Rio - O presidente da associação de moradores do bairro de Quissamã, em Petrópolis, na Região Serrana do Rio, Hélito Fernandes Fráguas, ferido ao tentar retirar um veículo de local interditado pela Defesa Civil, passou por cirurgia de emergência e segue internado no Hospital Santa Teresa, no Centro da cidade. Ele está sob os cuidados da equipe de ortopedia. Um outro morador que ajudava na remoção, identificado como Gustavo Granja, também ficou ferido, foi atendido no mesmo hospital e recebeu alta na terça-feira (29).
O veículo estava estacionado em uma garagem quando o chão cedeu. A casa estava interditada desde os temporais que atingiram a cidade em fevereiro e março e também foi construída sobre a região onde passa o Túnel Extravasor. Com a queda de quase 4 metros, os dois homens tiveram ferimentos e precisaram ser resgatados por militares do Corpo de Bombeiros.

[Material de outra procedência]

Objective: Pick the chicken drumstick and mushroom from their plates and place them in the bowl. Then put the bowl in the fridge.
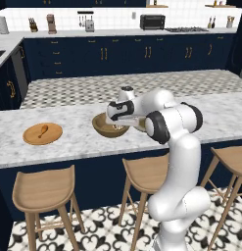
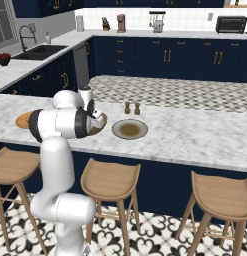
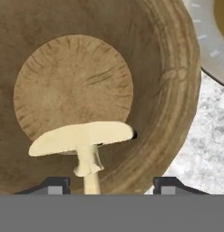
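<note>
My gripper (image 3: 112,186) hangs over the deep wooden bowl (image 3: 168,90) at the middle of the island counter, jaws open and wide apart. The pale mushroom (image 3: 81,138) is inside the bowl's mouth, cap up, its thin stem running down between my fingertips (image 3: 54,186) without touching either. In the left base view the hand (image 1: 118,122) points down into the bowl (image 1: 104,128). The chicken drumstick (image 1: 43,130) lies on the flat wooden plate (image 1: 32,136) to the left. The grey-rimmed plate (image 2: 116,129) sits just right of the bowl, bare. The fridge is out of view.
Two small brown shakers (image 2: 132,108) stand behind the grey-rimmed plate. Wooden stools (image 1: 44,188) line the near side of the island. Navy cabinets and a back counter with appliances (image 1: 152,21) lie beyond a tiled aisle.
</note>
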Robot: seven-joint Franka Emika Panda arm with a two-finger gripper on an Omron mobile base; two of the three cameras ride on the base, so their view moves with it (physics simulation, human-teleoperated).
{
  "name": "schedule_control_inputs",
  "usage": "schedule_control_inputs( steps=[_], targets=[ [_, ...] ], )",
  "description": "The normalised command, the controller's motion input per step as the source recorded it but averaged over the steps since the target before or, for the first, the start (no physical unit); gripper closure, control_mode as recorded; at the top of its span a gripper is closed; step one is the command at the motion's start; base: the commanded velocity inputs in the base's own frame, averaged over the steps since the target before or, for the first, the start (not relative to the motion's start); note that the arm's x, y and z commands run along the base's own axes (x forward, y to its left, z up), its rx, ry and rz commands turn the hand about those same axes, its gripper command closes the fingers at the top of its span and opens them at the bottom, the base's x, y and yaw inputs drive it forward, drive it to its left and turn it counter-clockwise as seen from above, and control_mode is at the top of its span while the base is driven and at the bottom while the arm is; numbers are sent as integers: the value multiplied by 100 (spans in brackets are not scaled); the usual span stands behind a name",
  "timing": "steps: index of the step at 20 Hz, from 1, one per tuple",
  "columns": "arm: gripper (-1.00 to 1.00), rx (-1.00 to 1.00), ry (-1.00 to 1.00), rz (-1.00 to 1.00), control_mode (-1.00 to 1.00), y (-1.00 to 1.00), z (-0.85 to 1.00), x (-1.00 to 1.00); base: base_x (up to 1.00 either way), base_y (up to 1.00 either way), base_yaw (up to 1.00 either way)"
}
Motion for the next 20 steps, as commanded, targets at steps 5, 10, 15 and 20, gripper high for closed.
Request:
schedule_control_inputs(
  steps=[5,10,15,20],
  targets=[
    [-100,0,-1,0,-100,0,13,0,0,0,0],
    [-100,0,-2,0,-100,9,37,-32,0,0,0],
    [-100,0,0,0,-100,3,36,-69,0,0,0],
    [-100,0,-1,1,-100,-3,29,-76,0,0,0]
  ],
)
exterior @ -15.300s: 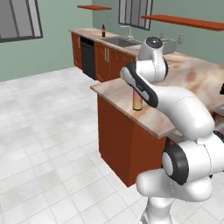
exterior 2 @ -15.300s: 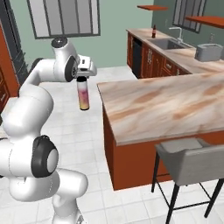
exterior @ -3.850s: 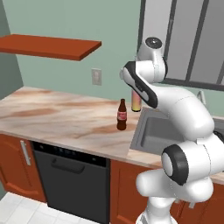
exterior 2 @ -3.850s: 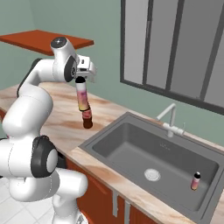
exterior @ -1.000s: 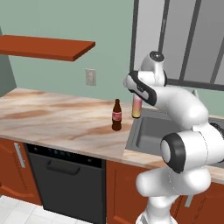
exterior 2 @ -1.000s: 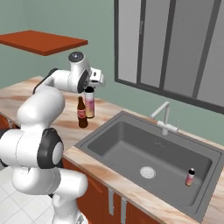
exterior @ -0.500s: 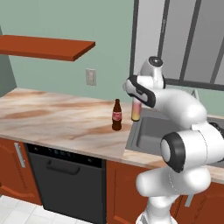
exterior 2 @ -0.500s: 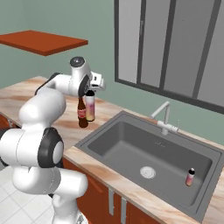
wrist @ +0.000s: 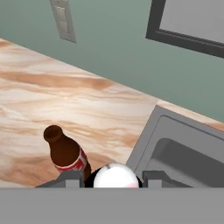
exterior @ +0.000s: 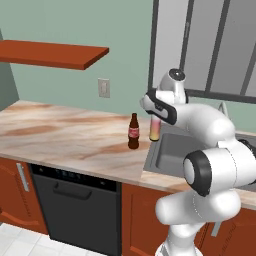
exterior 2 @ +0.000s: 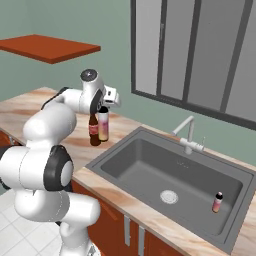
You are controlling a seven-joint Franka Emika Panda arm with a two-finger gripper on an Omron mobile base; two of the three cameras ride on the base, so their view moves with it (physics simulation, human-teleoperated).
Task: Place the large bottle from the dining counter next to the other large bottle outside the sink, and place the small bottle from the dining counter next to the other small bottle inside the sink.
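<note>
The large bottle stands upright on the marbled bench, just beside the other large bottle and near the sink rim; the hand is clamped on its cap end from above; a small bottle stands inside the sink.
</note>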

A galeria é a mesma que provocou a queda de parte de uma fábrica de doces na Rua do Túnel na última semana. Outras crateras se abriram na mesma região, em decorrência do forte fluxo de água no interior do túnel.
Maior tragédia da história de Petrópolis
Em fevereiro, a cidade imperial viveu a maior tragédia de sua história após um forte temporal. O total de chuva em três horas chegou a 258,6 milímetros. Em 24 horas, foram 259,8 mm, de acordo com o Instituto Nacional de Meteorologia (Inmet). Uma equipe científica da Polícia Civil afirmou que as vítimas foram 139 mulheres, 95 homens (44 destas têm menos de 18 anos). Além disso, mais de 600 pessoas seguem desabrigadas.
Há uma semana, o Corpo de Bombeiros encontrou o corpo da última vítima das chuvas que atingiram Petrópolis, na Região Serrana do Rio, no domingo. De acordo com a corporação, Miriam Gonçalves do Valle foi localizada na Rua Washington Luiz, no Centro.